Сотни верст степями да лесом.
Не дойти туда, не доехать.
Далеко мне до глаз любимой.
Я напрасно шепчу ее имя.
И до теплых ее ладоней
Еще долго щекой не дотронусь.
Просыпаюсь глубокой ночью.
Снова память упрямая ропщет.
За окном, сиротливо, как дети,
Незнакомые плачут ветки.
Затем наступили новогодние праздники, и мы с Никитой писали песни уже в институтских стенах. Однажды вдруг я загорелся мыслью написать стихи для рок-оперы.
Тема тогда буквально носилась в воздухе — защита окружающей среды. И фабула была еще не избитой, но уже никак не оригинальной. Месяца два я трудился над рифмованными строчками, объединенными этой «зеленой» идеей. В них вошли с десяток песен, на манер брехтовских зонгов, речитативы, диалоги и прочее.
Я переписал все это на рулонную бумагу для ЦПУ, получилось метров тридцать моей писанины и отдал Никите на рецензию. Реакция моего соавтора была скорее отрицательной. Может быть, виноваты были мои стихи, а может, он просто был еще не готов к такой большой работе, и идея защиты природы его «не грела».
— Песни получились хорошие, — сказал Никита, — а вот диалоги — корявые, так люди не говорят, и положить на музыку их будет трудно. Если хочешь, переделай все разговоры, может быть, получится лучше.

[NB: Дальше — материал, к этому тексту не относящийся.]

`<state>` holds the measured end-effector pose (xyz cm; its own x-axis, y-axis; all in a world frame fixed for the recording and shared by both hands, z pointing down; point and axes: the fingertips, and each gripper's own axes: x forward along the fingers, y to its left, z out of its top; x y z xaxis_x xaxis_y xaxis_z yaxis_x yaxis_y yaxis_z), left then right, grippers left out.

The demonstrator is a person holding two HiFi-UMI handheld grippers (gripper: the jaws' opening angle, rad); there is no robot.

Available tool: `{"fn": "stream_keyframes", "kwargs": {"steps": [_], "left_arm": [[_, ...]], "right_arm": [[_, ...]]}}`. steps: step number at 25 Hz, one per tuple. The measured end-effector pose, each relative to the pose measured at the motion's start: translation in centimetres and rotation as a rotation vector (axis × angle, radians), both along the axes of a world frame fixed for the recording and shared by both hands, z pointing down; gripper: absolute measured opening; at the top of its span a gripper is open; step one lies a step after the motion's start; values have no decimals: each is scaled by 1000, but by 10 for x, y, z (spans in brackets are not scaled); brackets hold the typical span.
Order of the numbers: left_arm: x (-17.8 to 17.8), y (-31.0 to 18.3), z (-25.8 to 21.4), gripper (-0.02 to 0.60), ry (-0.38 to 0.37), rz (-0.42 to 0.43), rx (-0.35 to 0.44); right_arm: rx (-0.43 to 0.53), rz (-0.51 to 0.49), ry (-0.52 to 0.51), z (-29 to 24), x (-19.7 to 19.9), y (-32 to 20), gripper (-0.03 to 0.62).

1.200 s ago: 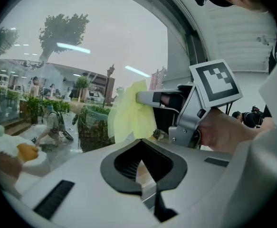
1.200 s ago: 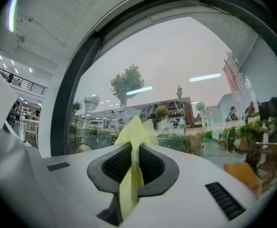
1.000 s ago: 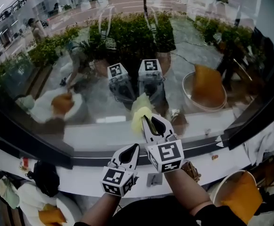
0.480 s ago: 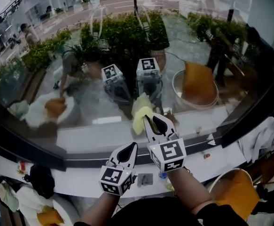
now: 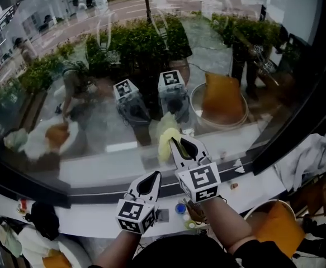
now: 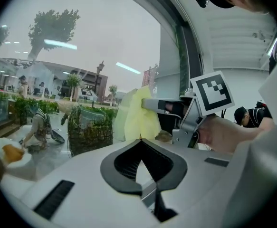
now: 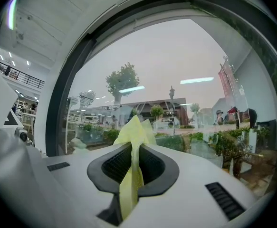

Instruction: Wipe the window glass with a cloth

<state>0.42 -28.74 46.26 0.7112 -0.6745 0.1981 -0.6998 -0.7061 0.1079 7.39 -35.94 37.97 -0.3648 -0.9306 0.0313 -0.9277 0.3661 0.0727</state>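
Observation:
A yellow cloth [image 5: 167, 137] is pinched in my right gripper [image 5: 179, 144], whose jaws are shut on it; the cloth's bunched end presses at the window glass [image 5: 95, 99] just above the sill. In the right gripper view the yellow cloth [image 7: 132, 137] sticks out between the jaws toward the glass [image 7: 176, 80]. My left gripper [image 5: 151, 178] hangs lower and to the left, off the glass, jaws shut with nothing in them. The left gripper view shows the cloth [image 6: 136, 113] and the right gripper [image 6: 167, 106] ahead of it.
A dark window frame [image 5: 297, 121] runs along the right and under the glass. A white sill ledge [image 5: 95, 216] lies below with small items. An orange-lined bowl [image 5: 277, 228] sits at lower right and a white rag [image 5: 308, 161] at far right. Reflections fill the pane.
The view has shifted slightly; the right gripper with the cloth stays against the lower glass, nearly unmoved. The left gripper holds its place below.

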Motion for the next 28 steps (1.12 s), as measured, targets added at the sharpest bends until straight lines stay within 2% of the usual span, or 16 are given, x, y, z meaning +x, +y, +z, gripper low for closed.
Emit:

Но времени на переделку у меня уже не было. Поэтому я вздохнул, и с легким сердцем порвал мои тридцать метров виршей. Осталось всего несколько песен, которые я предварительно записал в своем блокноте.
Цветут сады над Одером,
Над Волгой и Днепром.
Плывет весна над городом,
В котором мы живем.
Веселая, красивая,
Зеленая Земля.
Озера сине-синие,
Соленые моря.
Чтоб сад не стал пустынею,
Не высохли моря,
И чтоб озера тиною
Не покрывались зря,
Должны быть люди мудрыми,
Идти за Землю в бой.
Не жертвовать ни тундрою,
Ни лесом, ни водой.
И станет радость общею,
И станет общей боль.
Планету всю, как отчий дом
Мы заслоним собой.
Меня принимают в партию
В последние месяцы службы в армии, весной 1975 года меня приняли кандидатом в члены КПСС. На этот поступок, меня надоумил мой приятель, разумеется, двухгодичник.
Я вспомнил, как сетовал в свое время Алексеев, что Володе Мысливченко трудно будет вступить в партию. У меня были очень смутные представления о партии, а институтский курс «Истории КПСС» вызывал откровенную неприязнь. Но ради того, чтобы приблизить возможность заниматься философией, я был готов и не на такие испытания. Действительно, пришлось пережить немало неприятных минут, когда наш эскадрильский замполит «Колокольчик» выговаривал мне за плохое знание Устава, а я все не мог себя заставить тупо его зубрить. И необходимость просить рекомендации у старшего техника самолета Турлумбека — Тимохи, и полкового инженера Баранова — я весьма болезненно все это переживал. Как оказалось, эти тяготы были совершенно напрасны, так как моя философская карьера не состоялась.
И все-таки я не могу сказать, что вступал в партию только из карьерных побуждений. Ведь я собирался заниматься именно марксистской философией, и вступление в партию, в которой Маркс считался одним из отцов — основателей, выглядело вполне логичным. А кроме того передо мной всегда стоял пример моего отца, который был коммунистом еще с войны.
При поступлении на работу в Институт мои неприятности с партией не закончились. Когда я становился на учет в парткоме, заведующая учетом прямо взъелась на меня, за то, что кандидатский стаж у меня был на исходе, а рекомендаций мне здесь никто давать не мог. В итоге кандидатский стаж мне решили продлить, а для проверки нагрузить каким-нибудь ответственным партийным поручением. Так я стал пропагандистом.
Это была довольно многочисленная категория членов партии, которая должна была нести слово КПСС в массы. Для начала мне было поручено проводить еженедельные политинформации перед коллективом нашей лаборатории. Руководила в Институте всеми пропагандистами заведующая парткабинетом Инна Аполинарьевна Мировская. Не знаю по какой причине, но я ей почему-то понравились. Разумеется, ни перед ней, ни перед кем другим в Институте я не был намерен распространяться о моих интересах и неудавшейся карьере в философии.
Инна Аполинарьевна была явно незаурядной личностью. Мне всегда было интересно слушать Мировскую, некоторые ее рассказы я сохранил.
Как-то в три года она сидела в доме на каком-то возвышении, а внизу ее дедушка учил читать домработницу. Маленькая Инна видела буквы кверху ногами. Тогда еще никто не знал, что у нее дальнозоркость.